Personal information
- Born: Kanato Matsui October 12, 2004 (age 21) Umi, Fukuoka, Japan
- Height: 1.72 m (5 ft 7+1⁄2 in)
- Weight: 123 kg (271 lb; 19.4 st)

Career
- Stable: Miyagino → Isegahama
- High school: Tottori Jōhoku High School
- Current rank: See below
- Debut: March 2024
- Highest rank: Jūryō 5 (September 2026)
- Last updated: Aug 31, 2026

= Arashifuji Kanato =

Japanese professional sumo wrestler

Arashifuji Kanato (嵐富士 奏凪人) is a Japanese professional sumo wrestler from Fukuoka, Japan. He is a member of Isegahama stable.

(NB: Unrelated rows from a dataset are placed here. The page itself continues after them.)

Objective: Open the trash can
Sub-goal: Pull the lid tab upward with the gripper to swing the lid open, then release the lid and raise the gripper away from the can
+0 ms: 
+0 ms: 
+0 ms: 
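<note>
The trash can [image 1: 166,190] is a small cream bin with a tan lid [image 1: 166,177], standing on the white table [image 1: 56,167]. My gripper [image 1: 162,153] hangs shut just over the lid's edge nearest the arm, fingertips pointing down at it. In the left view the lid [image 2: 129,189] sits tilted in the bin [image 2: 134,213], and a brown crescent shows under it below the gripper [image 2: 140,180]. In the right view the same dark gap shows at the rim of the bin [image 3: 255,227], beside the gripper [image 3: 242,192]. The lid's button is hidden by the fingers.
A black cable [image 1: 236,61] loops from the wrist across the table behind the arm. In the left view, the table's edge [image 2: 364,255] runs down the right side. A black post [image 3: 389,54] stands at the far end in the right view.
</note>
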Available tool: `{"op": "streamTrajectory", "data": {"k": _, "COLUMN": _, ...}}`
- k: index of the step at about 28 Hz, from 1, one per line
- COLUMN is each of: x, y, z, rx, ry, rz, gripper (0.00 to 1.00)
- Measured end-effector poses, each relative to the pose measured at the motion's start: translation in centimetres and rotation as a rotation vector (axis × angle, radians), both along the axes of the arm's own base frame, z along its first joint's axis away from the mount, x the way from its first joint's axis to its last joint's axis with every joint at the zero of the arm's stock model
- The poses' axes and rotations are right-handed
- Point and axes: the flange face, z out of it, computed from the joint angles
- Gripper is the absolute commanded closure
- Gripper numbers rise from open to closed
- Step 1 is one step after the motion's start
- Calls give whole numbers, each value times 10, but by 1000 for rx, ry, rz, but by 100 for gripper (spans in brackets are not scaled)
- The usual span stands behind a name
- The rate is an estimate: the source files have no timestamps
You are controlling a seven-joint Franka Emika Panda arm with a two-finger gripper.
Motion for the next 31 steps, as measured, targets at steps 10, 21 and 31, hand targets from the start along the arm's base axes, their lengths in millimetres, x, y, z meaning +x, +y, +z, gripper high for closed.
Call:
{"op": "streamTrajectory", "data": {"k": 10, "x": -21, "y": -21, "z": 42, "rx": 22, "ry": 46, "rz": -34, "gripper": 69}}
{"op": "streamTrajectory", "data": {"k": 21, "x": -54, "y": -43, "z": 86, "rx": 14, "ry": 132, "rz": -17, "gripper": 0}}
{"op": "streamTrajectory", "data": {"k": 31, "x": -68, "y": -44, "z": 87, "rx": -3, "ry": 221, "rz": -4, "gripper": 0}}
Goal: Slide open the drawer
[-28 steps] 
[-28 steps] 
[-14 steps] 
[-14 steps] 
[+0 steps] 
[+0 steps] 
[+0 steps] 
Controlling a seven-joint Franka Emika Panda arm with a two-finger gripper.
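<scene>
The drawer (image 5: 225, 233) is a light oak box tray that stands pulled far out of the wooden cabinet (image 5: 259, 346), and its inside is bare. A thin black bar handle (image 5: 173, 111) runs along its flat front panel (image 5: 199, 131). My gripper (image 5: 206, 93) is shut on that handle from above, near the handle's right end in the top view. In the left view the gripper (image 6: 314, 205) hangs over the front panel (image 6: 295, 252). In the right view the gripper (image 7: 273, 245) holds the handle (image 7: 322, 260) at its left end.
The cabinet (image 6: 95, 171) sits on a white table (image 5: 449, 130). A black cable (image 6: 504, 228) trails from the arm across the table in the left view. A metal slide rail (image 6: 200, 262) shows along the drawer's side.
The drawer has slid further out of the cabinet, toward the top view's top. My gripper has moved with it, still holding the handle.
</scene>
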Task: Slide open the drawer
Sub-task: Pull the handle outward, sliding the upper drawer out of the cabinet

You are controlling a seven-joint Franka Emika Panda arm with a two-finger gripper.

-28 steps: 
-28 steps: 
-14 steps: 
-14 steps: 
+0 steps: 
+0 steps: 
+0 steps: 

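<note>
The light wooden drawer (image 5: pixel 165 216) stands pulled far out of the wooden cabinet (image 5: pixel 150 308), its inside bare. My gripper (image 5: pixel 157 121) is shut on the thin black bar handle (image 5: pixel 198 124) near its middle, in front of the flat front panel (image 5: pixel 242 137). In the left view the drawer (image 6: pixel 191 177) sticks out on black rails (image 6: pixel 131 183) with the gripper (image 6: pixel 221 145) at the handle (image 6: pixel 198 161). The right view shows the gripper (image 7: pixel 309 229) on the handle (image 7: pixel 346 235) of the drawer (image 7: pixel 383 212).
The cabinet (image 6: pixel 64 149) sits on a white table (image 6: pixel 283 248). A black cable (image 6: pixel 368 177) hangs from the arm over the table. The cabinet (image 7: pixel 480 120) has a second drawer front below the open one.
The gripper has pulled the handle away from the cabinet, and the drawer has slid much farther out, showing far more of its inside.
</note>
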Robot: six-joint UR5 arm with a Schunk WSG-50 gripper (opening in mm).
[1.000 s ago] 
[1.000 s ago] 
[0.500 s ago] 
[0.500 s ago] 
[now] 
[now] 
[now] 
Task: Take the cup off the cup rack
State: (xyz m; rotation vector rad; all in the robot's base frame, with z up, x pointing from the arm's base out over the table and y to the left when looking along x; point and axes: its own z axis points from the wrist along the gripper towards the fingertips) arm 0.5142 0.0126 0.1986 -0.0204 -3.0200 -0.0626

He made his debut in March 2024 and reached the second-highest jūryō division in July 2026.

== Early life and sumo background ==
Matsui is from Umi, Fukuoka. His first major public appearance was during his junior high years; he appeared on the December 2018 season of obstacle course TV show, Sasuke (also known as "Ninja Warrior"). He attended Tottori Jōhoku High School where he trained in sumo with future stablemate Hakunofuji. During his time there, he participated in the Inter-High School Sumo Championship; his team won the championship, and he finished second place in the individual rankings. He stayed for one year after graduation working as a sumo coach. During his time as a coach he also wrestled for the corporate sumo team of (株式会社野田組, Noda-gumi Co., Ltd.), a metal-working company represented by the father of his former classmate and future stablemate Hakunofuji. He competed in the National Sports Festival of Japan in October 2023, scoring among the top 8 adults and qualifying himself for makushita tsukedashi.

== Career ==
Matsui joined Miyagino stable (headed by the 69th yokozuna Hakuhō) in February 2024, joining fellow Tottori Jōhoku High School graduates Hakunofuji, Hokuseihō, and Ishiura. He adopted his family name, Matsui, as his ring name. He made his professional debut at the March 2024 tournament ranked at the bottom of the third-highest makushita division. He was the first wrestler to receive this placement since the rules for makushita tsukedashi were revised in September 2023. For much of his career in makushita, he served as an attendant for Yoshinofuji. He steadily climbed the ranks, posting only two losing records on his way to the jūryō division.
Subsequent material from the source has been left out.